§ **About this exercise**
In the listing below, write out exactly each line from the first through the one containing "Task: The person".
-------
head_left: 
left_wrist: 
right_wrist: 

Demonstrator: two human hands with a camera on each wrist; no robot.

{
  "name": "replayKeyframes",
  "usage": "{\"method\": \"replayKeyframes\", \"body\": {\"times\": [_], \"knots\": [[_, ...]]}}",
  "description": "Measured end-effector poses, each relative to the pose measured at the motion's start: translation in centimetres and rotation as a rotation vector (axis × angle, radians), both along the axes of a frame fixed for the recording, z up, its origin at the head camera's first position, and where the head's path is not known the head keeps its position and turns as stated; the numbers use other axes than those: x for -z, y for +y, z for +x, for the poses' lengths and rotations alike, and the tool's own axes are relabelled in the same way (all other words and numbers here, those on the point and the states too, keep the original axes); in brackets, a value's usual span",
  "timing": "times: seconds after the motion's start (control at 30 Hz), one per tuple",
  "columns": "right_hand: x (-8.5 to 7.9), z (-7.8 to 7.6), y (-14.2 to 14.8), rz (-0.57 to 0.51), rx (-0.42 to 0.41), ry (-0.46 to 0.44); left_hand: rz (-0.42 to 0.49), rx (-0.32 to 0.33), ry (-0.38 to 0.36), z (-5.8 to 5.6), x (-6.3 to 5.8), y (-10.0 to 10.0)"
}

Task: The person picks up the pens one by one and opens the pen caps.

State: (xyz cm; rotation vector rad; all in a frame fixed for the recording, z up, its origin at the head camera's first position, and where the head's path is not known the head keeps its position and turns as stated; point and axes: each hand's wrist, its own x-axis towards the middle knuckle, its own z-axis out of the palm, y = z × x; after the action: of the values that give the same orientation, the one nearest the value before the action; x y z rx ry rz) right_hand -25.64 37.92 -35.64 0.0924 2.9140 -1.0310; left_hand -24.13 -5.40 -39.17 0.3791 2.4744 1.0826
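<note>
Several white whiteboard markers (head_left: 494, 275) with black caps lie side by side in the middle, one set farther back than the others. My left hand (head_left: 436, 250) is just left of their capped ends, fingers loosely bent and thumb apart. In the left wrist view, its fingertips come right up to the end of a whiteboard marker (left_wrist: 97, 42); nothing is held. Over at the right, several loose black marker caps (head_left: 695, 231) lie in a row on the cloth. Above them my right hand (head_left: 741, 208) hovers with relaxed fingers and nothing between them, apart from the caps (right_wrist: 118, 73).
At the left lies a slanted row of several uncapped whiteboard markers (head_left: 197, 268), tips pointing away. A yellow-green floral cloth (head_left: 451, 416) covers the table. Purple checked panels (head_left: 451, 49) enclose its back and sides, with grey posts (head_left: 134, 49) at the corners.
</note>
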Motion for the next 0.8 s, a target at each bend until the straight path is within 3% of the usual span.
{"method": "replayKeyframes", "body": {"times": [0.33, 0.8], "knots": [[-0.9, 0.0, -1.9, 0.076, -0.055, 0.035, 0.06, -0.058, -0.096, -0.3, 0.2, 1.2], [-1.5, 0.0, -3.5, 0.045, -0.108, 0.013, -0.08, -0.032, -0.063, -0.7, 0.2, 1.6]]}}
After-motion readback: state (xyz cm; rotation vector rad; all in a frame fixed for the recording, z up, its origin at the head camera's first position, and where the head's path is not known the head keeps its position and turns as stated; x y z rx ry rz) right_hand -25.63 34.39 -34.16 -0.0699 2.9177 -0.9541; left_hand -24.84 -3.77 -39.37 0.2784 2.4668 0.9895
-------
§ **Task answer**
head_left: 
left_wrist: 
right_wrist: 

Demonstrator: two human hands with a camera on each wrist; no robot.

{
  "name": "replayKeyframes",
  "usage": "{\"method\": \"replayKeyframes\", \"body\": {\"times\": [_], \"knots\": [[_, ...]]}}",
  "description": "Measured end-effector poses, each relative to the pose measured at the motion's start: translation in centimetres and rotation as a rotation vector (axis × angle, radians), both along the axes of a frame fixed for the recording, z up, its origin at the head camera's first position, and where the head's path is not known the head keeps its position and turns as stated; the numbers use other axes than those: x for -z, y for +y, z for +x, for the poses' lengths and rotations alike, and the tool's own axes are relabelled in the same way (all other words and numbers here, those on the point and the states too, keep the original axes); in brackets, a value's usual span",
  "timing": "times: seconds after the motion's start (control at 30 Hz), one per tuple",
  "columns": "right_hand: x (-8.5 to 7.9), z (-7.8 to 7.6), y (-14.2 to 14.8), rz (-0.57 to 0.51), rx (-0.42 to 0.41), ry (-0.46 to 0.44); left_hand: rz (-0.42 to 0.49), rx (-0.32 to 0.33), ry (-0.38 to 0.36), z (-5.8 to 5.6), x (-6.3 to 5.8), y (-10.0 to 10.0)"
}

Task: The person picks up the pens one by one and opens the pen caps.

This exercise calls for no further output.